## Work task
Write out all the material verbatim, line by line.

## Data below
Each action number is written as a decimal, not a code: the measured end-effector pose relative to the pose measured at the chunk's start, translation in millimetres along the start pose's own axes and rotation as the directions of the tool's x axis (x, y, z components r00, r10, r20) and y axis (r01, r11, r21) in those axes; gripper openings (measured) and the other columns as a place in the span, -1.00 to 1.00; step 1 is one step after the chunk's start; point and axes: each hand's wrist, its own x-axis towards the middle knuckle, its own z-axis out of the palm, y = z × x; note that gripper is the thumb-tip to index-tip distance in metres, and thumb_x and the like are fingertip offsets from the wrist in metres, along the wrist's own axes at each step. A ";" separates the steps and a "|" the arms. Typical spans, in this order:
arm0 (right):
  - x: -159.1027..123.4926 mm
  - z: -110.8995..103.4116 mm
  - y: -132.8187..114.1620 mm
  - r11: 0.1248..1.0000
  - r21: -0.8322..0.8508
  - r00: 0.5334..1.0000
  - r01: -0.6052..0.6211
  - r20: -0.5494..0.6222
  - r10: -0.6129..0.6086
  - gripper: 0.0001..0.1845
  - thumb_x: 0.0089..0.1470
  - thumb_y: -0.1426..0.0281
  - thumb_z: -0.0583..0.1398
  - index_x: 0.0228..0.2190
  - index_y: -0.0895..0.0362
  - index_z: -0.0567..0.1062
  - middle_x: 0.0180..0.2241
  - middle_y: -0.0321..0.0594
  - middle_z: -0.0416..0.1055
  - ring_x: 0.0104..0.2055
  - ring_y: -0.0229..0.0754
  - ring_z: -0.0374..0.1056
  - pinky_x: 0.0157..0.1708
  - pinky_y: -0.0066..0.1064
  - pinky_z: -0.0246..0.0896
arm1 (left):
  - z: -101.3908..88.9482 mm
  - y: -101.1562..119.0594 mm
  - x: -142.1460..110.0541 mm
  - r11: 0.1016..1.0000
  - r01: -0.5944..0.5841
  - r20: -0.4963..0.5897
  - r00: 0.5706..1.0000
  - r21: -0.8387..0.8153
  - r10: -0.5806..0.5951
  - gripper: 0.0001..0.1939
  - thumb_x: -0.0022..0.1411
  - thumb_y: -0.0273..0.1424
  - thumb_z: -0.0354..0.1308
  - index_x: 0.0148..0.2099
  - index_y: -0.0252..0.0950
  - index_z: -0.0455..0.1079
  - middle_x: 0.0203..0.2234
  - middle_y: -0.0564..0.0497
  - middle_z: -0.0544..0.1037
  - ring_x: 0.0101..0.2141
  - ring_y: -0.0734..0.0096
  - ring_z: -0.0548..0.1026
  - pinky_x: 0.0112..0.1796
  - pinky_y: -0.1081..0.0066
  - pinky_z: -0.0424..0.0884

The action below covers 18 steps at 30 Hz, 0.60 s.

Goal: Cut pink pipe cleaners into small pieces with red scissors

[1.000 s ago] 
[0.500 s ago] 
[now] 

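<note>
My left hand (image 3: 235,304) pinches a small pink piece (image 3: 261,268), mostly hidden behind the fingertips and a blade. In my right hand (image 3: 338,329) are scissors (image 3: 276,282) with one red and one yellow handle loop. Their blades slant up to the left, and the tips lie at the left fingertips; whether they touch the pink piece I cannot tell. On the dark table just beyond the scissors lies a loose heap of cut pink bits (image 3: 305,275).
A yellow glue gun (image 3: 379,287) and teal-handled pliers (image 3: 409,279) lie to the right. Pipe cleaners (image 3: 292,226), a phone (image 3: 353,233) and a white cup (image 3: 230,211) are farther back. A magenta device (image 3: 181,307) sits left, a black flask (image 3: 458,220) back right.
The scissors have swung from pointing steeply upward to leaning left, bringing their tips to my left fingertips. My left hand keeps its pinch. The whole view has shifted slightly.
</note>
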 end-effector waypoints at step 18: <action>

## Solution for this exercise
Each action number is written as a decimal, not a code: the measured end-effector pose relative to the pose measured at the chunk's start, translation in millimetres along the start pose's own axes and rotation as the directions of the tool's x axis (x, y, z components r00, r10, r20) and y axis (r01, r11, r21) in those axes; gripper openings (measured) and the other columns as a place in the span, -1.00 to 1.00; step 1 is one step after the chunk's start; point and axes: each hand's wrist, its own x-axis towards the middle knuckle, its own z-axis out of the palm, y = z × x; note that gripper is the thumb-tip to index-tip distance in metres, and thumb_x and the like are fingertip offsets from the wrist in metres, along the wrist's own axes at each step. A ";" separates the steps and a "|" the arms. Typical spans, in this order:
arm0 (right):
  - x: -159.1027..123.4926 mm
  - z: -110.8995..103.4116 mm
  - y: -132.8187..114.1620 mm
  - r11: 0.1248..1.0000
  - r21: -0.8322..0.8508
  - r00: 0.5334..1.0000
  - r01: -0.6052..0.6211
  - r20: -0.5494..0.6222
  - r10: -0.6129..0.6086
  - gripper: 0.0001..0.1845
  - thumb_x: 0.0089..0.1470
  - thumb_y: -0.1426..0.0281
  - thumb_z: -0.0583..0.1398
  - index_x: 0.0228..0.2190
  - index_y: -0.0895..0.0362
  - index_z: -0.0567..0.1062
  - middle_x: 0.0180..0.2241
  - middle_y: -0.0321..0.0594
  - middle_z: -0.0416..0.1055
  - ring_x: 0.0104..0.2055
  - ring_y: -0.0229..0.0754
  - ring_z: -0.0374..0.1056
  - pinky_x: 0.0157..0.1708
  - pinky_y: -0.0066..0.1064
  - pinky_z: -0.0246..0.0896
arm1 (left):
  - z: -101.3908..88.9482 mm
  - y: -101.1562..119.0594 mm
  - x: -142.1460..110.0541 mm
  - r11: 0.1016..1.0000
  - r01: -0.5944..0.5841
  - r20: -0.4963..0.5897
  - r00: 0.5706..1.0000
  - r21: -0.8387..0.8153
  - r10: -0.5806..0.5951
  - gripper: 0.0001..0.1939
  - thumb_x: -0.0022..0.1411
  - thumb_y: -0.0273..0.1424
  - thumb_z: -0.0354..0.1308
  - index_x: 0.0148..0.2099
  - index_y: -0.0252..0.0950
  - index_z: -0.0455..0.1079
  - middle_x: 0.0203..0.2234
  - middle_y: -0.0564..0.0497
  - middle_z: -0.0544..0.1037
  - ring_x: 0.0101..0.2141
  - ring_y: -0.0734..0.0096
  - ring_z: -0.0548..0.1026
  - pinky_x: 0.0112..0.1796
  - pinky_y: -0.1081..0.0066
  - pinky_z: -0.0424..0.0884

The action below covers 18 steps at 30 Hz, 0.60 s.

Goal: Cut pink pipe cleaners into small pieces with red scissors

[1.000 s ago] 
[0.500 s ago] 
[now] 

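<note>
My left hand (image 3: 235,304) pinches a small pink piece (image 3: 261,268), mostly hidden behind the fingertips and a blade. In my right hand (image 3: 338,329) are scissors (image 3: 276,282) with one red and one yellow handle loop. Their blades slant up to the left, and the tips lie at the left fingertips; whether they touch the pink piece I cannot tell. On the dark table just beyond the scissors lies a loose heap of cut pink bits (image 3: 305,275).
A yellow glue gun (image 3: 379,287) and teal-handled pliers (image 3: 409,279) lie to the right. Pipe cleaners (image 3: 292,226), a phone (image 3: 353,233) and a white cup (image 3: 230,211) are farther back. A magenta device (image 3: 181,307) sits left, a black flask (image 3: 458,220) back right.
The scissors have swung from pointing steeply upward to leaning left, bringing their tips to my left fingertips. My left hand keeps its pinch. The whole view has shifted slightly.
</note>
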 end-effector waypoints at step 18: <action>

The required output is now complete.